> _YOUR OBJECTIVE_: In the listing below, find the line holding "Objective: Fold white" and the line holding "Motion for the". Write out those two lines and all lines between, exactly, and nothing more.

> _PROVIDED MATERIAL_:
+ + + + +

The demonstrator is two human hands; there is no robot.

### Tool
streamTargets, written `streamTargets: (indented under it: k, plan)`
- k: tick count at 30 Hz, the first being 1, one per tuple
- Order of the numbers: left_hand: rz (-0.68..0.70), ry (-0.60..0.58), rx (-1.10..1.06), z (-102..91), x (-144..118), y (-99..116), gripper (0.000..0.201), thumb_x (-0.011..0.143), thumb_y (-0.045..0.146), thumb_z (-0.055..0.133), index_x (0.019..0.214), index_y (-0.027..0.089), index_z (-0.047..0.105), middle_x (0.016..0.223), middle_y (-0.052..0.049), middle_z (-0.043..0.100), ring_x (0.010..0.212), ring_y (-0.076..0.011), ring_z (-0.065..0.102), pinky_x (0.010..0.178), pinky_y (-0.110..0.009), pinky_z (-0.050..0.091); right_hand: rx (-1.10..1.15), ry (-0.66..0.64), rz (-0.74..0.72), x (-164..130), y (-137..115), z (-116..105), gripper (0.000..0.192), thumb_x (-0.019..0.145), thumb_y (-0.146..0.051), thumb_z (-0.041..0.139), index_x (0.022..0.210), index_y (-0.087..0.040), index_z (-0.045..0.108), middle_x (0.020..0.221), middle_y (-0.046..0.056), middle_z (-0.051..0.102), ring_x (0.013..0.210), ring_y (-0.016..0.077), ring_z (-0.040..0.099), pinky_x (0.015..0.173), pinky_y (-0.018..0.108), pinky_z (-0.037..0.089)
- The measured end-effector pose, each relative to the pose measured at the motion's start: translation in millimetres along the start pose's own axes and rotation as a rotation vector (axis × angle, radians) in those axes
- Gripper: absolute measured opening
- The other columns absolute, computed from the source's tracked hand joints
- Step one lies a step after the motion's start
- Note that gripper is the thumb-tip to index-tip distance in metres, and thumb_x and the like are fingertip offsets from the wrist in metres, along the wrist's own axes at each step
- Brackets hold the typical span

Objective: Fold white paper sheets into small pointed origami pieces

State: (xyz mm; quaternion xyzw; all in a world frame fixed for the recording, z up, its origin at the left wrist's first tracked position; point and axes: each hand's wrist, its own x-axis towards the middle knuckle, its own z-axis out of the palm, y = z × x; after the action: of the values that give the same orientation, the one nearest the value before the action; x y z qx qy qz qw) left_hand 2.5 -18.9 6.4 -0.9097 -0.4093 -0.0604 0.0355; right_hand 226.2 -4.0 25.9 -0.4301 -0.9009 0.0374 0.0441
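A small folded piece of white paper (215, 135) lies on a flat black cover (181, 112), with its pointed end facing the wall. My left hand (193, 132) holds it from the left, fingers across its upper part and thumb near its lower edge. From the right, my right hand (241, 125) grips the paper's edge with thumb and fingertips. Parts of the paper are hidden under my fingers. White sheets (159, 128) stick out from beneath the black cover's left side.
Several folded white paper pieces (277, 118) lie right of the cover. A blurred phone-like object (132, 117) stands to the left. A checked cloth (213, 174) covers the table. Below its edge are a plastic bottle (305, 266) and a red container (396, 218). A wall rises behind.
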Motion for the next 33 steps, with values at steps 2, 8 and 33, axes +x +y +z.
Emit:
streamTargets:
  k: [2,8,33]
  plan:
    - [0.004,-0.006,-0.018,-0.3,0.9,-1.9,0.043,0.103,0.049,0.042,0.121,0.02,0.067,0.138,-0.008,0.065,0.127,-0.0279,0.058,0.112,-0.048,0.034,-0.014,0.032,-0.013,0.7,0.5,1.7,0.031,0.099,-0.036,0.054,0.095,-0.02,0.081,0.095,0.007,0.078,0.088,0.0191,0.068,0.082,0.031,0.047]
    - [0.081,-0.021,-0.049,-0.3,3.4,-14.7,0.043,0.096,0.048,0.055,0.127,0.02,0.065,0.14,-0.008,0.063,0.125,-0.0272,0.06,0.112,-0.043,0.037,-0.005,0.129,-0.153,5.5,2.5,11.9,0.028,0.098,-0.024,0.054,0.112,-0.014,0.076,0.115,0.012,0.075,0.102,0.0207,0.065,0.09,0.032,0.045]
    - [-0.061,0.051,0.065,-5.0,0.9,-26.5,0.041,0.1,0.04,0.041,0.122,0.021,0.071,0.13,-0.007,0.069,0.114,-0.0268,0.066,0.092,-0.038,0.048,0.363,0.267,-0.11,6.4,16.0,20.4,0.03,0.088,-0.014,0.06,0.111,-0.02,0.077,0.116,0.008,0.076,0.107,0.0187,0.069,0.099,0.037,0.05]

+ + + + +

> _YOUR RESPONSE_:
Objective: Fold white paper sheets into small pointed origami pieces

State: (xyz mm; quaternion xyzw; all in a world frame fixed for the recording, z up, its origin at the left wrist's first tracked position; point and axes: each hand's wrist, its own x-axis towards the middle knuckle, its own z-axis out of the palm, y = z × x; after the action: of the values that give the same orientation, the one nearest the value before the action; x y z qx qy qz qw) left_hand 2.5 -18.9 6.4 -0.9097 -0.4093 -0.0604 0.0355; right_hand 226.2 -4.0 25.9 -0.4301 -0.9009 0.0374 0.0441
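A small folded piece of white paper (215, 135) lies on a flat black cover (181, 112), with its pointed end facing the wall. My left hand (193, 132) holds it from the left, fingers across its upper part and thumb near its lower edge. From the right, my right hand (241, 125) grips the paper's edge with thumb and fingertips. Parts of the paper are hidden under my fingers. White sheets (159, 128) stick out from beneath the black cover's left side.
Several folded white paper pieces (277, 118) lie right of the cover. A blurred phone-like object (132, 117) stands to the left. A checked cloth (213, 174) covers the table. Below its edge are a plastic bottle (305, 266) and a red container (396, 218). A wall rises behind.
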Motion for the next 33 steps, with values at steps 2, 8 and 33, axes +x +y +z.

The answer is now complete.